What you have to do:
For the entries that follow, state how many lines include the word "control", giving the number and nothing else.

Data excerpts:
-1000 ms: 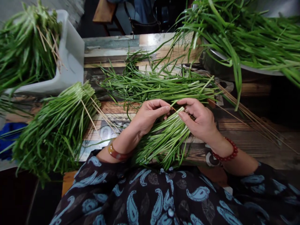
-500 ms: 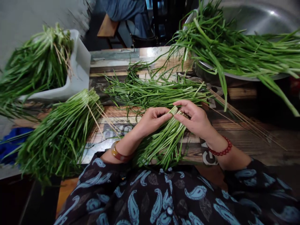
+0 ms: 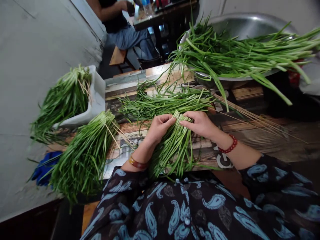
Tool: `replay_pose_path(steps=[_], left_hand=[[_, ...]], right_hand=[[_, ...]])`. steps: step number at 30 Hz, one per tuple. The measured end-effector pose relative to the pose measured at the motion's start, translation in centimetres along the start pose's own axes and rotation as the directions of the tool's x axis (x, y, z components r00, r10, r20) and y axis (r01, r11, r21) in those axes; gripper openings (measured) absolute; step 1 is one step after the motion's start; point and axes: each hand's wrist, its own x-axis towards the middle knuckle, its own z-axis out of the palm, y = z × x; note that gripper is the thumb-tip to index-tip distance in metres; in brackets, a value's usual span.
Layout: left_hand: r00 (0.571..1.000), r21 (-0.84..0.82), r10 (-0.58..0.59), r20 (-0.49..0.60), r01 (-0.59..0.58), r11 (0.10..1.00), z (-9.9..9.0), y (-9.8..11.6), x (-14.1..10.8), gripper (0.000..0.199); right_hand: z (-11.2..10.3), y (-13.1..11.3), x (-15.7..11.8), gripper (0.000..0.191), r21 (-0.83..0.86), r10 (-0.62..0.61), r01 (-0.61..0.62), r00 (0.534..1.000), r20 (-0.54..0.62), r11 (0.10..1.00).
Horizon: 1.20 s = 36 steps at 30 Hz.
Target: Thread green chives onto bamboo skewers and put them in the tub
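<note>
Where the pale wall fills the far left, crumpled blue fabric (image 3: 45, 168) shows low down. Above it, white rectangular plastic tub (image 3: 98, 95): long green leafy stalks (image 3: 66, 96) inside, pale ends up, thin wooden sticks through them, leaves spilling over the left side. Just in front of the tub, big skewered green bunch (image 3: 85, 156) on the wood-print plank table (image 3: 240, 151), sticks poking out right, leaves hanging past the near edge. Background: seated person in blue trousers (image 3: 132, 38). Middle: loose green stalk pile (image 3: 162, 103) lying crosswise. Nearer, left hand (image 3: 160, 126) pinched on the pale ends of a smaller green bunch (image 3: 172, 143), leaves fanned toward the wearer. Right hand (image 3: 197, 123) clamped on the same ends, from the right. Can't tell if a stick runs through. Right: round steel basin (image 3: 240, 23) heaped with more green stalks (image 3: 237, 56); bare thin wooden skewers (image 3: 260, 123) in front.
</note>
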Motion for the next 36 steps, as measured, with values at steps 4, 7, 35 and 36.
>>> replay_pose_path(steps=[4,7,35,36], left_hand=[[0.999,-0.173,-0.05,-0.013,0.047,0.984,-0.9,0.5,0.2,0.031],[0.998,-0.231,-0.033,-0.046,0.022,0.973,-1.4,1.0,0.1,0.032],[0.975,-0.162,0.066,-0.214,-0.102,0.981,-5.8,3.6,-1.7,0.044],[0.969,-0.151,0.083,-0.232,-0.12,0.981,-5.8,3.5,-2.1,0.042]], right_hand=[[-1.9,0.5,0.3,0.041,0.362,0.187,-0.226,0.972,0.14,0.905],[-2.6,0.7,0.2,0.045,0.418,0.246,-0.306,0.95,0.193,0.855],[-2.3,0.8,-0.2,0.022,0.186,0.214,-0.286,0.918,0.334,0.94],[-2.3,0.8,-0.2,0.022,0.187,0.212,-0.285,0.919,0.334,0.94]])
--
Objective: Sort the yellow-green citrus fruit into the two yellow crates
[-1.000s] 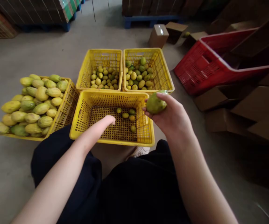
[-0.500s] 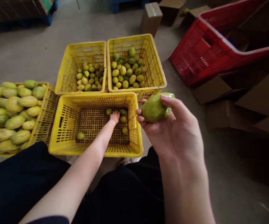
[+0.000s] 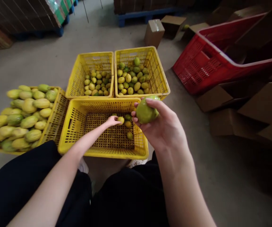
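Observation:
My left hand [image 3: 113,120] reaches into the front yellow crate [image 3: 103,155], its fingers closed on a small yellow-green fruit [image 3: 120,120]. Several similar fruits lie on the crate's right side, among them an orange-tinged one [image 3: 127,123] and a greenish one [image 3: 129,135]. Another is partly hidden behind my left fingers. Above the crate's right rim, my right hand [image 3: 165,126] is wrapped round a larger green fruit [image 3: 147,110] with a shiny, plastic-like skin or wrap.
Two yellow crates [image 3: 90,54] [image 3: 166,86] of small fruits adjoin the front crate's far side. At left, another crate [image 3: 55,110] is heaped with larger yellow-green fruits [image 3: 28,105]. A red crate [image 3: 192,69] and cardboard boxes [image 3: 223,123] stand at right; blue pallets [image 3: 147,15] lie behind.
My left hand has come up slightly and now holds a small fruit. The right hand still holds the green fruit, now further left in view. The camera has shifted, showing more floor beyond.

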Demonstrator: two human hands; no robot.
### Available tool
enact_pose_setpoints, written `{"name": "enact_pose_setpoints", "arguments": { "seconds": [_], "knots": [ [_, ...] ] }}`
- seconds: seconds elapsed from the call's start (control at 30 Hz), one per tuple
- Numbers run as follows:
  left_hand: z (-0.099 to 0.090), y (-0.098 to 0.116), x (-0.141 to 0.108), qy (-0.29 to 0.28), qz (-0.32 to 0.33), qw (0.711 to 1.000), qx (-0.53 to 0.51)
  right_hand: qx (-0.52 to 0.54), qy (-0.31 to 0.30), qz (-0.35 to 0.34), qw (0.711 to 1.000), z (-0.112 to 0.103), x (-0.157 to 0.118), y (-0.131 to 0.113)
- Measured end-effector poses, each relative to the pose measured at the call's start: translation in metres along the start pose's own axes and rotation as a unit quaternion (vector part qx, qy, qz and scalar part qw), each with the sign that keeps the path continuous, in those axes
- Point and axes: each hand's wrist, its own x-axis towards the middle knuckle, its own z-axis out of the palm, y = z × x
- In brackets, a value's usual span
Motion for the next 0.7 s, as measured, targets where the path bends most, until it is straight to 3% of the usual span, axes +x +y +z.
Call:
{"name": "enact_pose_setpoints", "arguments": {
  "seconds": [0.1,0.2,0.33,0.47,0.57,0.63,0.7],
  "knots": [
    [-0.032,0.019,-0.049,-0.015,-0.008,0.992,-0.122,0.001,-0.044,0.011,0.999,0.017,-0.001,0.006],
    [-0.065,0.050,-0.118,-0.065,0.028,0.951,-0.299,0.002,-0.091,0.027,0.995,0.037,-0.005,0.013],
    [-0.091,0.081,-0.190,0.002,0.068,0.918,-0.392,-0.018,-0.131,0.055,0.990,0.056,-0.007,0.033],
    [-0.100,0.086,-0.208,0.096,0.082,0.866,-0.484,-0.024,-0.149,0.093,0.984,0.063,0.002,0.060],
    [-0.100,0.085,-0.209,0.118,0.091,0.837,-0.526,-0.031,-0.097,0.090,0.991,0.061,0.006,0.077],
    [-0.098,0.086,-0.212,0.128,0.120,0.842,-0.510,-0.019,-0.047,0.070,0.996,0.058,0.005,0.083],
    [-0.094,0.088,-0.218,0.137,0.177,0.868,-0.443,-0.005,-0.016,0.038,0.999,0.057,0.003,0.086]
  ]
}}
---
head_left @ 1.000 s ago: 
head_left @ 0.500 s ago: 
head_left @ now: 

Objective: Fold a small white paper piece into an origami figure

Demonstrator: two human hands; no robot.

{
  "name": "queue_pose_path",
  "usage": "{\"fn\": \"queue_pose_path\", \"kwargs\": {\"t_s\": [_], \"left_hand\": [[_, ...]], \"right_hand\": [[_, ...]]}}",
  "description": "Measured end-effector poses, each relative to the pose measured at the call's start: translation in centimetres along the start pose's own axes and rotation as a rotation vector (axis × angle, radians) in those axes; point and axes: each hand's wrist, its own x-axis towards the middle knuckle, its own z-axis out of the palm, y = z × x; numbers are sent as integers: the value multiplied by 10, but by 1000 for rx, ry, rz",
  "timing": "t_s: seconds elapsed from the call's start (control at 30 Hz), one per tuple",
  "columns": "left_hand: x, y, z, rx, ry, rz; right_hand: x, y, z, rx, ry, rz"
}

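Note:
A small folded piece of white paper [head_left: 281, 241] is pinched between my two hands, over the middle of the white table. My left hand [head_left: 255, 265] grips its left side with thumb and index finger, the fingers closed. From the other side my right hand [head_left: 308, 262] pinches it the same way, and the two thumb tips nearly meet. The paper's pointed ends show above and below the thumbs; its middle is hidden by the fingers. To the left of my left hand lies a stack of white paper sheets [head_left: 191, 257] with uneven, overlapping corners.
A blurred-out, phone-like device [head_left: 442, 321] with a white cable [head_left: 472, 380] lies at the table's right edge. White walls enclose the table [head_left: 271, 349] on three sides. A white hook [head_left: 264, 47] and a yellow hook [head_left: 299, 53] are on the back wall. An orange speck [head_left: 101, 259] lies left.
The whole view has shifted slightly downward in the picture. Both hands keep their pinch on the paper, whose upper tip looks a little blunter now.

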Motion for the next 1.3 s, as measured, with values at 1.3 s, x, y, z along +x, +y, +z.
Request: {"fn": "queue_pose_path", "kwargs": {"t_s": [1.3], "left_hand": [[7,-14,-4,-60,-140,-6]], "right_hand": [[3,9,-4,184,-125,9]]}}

Exercise result:
2